Ask yourself this: Does Captain Picard carry around an entire copy of the Enterprise computer on him, or does his com-badge just talk to the ship computer? Cloud computing is the latest iteration in the pivot between mainframe and client, and for some usage models, it is far more convenient to cloud host all of your state, and make your client very thin and cheap.
The Chrome browser has supported the XBox controller for a while now. It also supports fullscreen. (Firefox might support them, but I'm not sure.)
Some things are certainly not simpler on a Chromebook. For example, printing requires signing in via Google's cloud print service even if it's just to print to your desktop printer (which also means Google can record when and how often you print.)
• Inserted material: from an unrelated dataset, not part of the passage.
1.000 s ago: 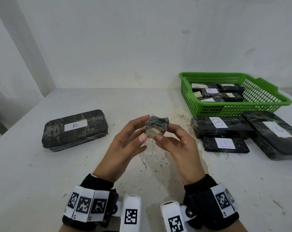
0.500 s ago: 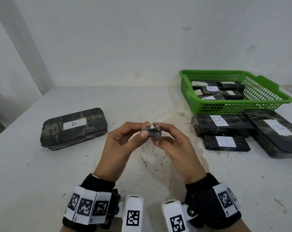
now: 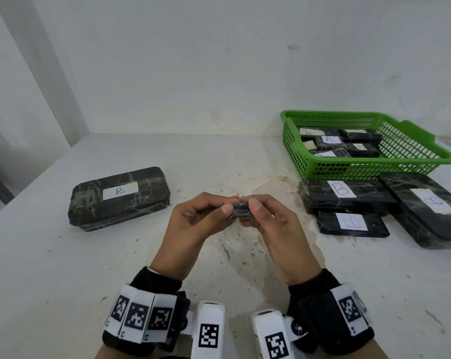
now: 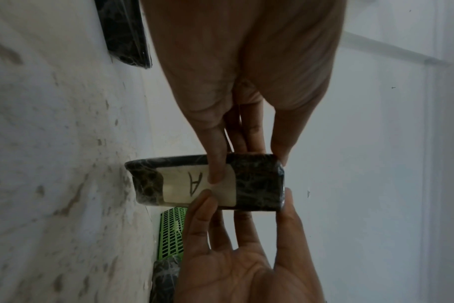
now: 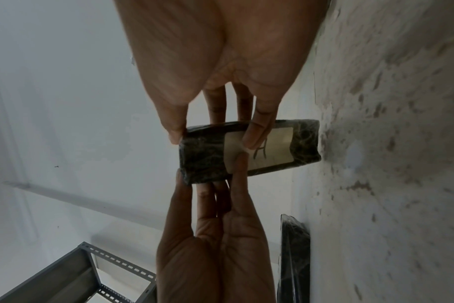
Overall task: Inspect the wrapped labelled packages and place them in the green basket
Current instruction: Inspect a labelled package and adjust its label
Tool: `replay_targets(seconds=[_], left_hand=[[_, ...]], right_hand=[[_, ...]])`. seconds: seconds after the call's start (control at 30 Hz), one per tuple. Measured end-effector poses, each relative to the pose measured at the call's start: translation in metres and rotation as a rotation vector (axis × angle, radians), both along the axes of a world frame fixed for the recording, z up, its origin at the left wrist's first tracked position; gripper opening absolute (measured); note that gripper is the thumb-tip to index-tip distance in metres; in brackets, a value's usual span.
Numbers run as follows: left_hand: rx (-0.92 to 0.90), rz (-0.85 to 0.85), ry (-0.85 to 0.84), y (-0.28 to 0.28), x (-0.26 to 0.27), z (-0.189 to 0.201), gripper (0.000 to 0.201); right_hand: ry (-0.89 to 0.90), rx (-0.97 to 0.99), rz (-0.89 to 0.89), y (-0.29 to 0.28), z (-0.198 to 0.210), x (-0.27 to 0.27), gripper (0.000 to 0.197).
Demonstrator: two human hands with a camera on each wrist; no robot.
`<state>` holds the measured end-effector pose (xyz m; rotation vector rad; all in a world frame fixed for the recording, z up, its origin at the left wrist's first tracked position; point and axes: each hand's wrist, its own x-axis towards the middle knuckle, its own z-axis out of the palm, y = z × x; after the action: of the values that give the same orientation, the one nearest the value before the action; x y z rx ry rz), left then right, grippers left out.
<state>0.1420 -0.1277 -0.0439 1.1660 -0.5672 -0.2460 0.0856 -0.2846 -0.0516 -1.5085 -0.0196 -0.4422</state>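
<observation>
Both hands hold 1 small wrapped package (image 3: 241,213) marked A above the table's middle: the left hand (image 3: 193,226) and right hand (image 3: 273,226) each pinch an end, thumb against fingers. It looks light and stiff, its film probably slick, so the short ends seem the surest hold. The green basket (image 3: 369,164) sits at 2 o'clock, already holding several packages. The white table (image 3: 64,268) is pitted and stained; the wall (image 3: 219,60) behind is plain.
</observation>
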Motion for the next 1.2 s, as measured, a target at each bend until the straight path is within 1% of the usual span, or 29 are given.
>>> replay_targets(seconds=[0.07,0.17,0.2,0.33,0.47,0.6,0.73,0.9,1.07,1.2], left_hand=[[-0.007,0.013,0.018,-0.0010,0.0021,-0.0013,0.029],[-0.024,0.012,0.034,-0.0012,0.0024,-0.0017,0.029],[-0.029,0.003,0.027,-0.0011,0.0021,-0.0015,0.027],[-0.070,-0.058,0.024,-0.0009,-0.0004,0.0004,0.027],[-0.045,-0.044,0.010,-0.0020,0.0004,0.0006,0.027],[-0.043,-0.008,0.023,-0.0016,0.0017,-0.0005,0.029],[-0.052,-0.035,0.023,-0.0016,0.0008,0.0002,0.025],[-0.002,-0.003,-0.022,-0.0013,0.0012,-0.0013,0.026],[-0.030,0.010,0.005,-0.0013,0.0005,0.0001,0.025],[-0.035,-0.015,0.008,0.0003,0.0014,0.0008,0.027]], right_hand=[[0.005,0.015,0.001,0.0012,0.0008,0.0007,0.054],[0.003,0.047,0.019,0.0013,0.0003,0.0002,0.064],[0.005,0.036,0.010,0.0016,0.0009,0.0003,0.064],[-0.017,0.008,-0.040,0.0022,0.0005,0.0010,0.052],[-0.020,-0.008,-0.050,0.0016,-0.0009,0.0012,0.051],[-0.010,0.007,-0.031,0.0016,-0.0008,0.0007,0.070],[-0.032,0.007,-0.053,0.0018,-0.0003,-0.0001,0.048],[-0.018,0.001,-0.072,0.0033,-0.0006,0.0004,0.041],[0.016,0.014,-0.013,0.0027,0.0001,-0.0002,0.053],[-0.009,0.049,0.013,0.0034,0.0012,-0.0017,0.051]])
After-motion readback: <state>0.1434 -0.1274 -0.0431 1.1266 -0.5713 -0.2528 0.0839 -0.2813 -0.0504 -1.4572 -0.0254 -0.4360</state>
More seriously, ChromeOS gives Google an unprecedented opportunity to track and record your online behaviour (since you must sign-in to ChromeOS with a Google account to use the operating system). This raises important questions about privacy, but Google gets away with little scrutiny of what they record and track.
I just wanted those two things to work well, and they didn't. I didn't need any games, or great video rendering, just for chrome to work perfectly.
I am going to return it, and buy an external keyboard for my iPad mini. Using spreadsheets on the iPad is tough, but surfing the web and sending emails is more responsive.
It'd be nice if the fanboix stopped arguing the trivialities of the software - which after all, by now - with all the variations out there - is proving to be not so hard as the one thing that matters in this race: sensible hardware.
An upgradable laptop is what I want. I'll keep the screen, the keys, etc. Just, unplug one CPU, stick in another as needed for various things .. I hope that happens soon.
What surprised me was some of my non-techie friends saw my Chromebook and decided to get one. They stream their music and the only thing they used their Windows laptops for was the internet and typing up essays and stuff up. It took them a while to get used to not being able to install anything but between their smartphone and their Chromebook they can pretty much do anything they need.
But I do doubt chromebooks will be big hit, they're neither fish nor foul, since tablets stole netbooks' market.
For my next laptop, I am more and more inclined to get a Chromebook and put Ubuntu on it using chrouton...
I think it speaks for itself that it is very common to put Chromebook in developer mode and use crouton to enable full Linux experience. I had to do it since there's so little to achieve using Chrome browser only. Sad but true.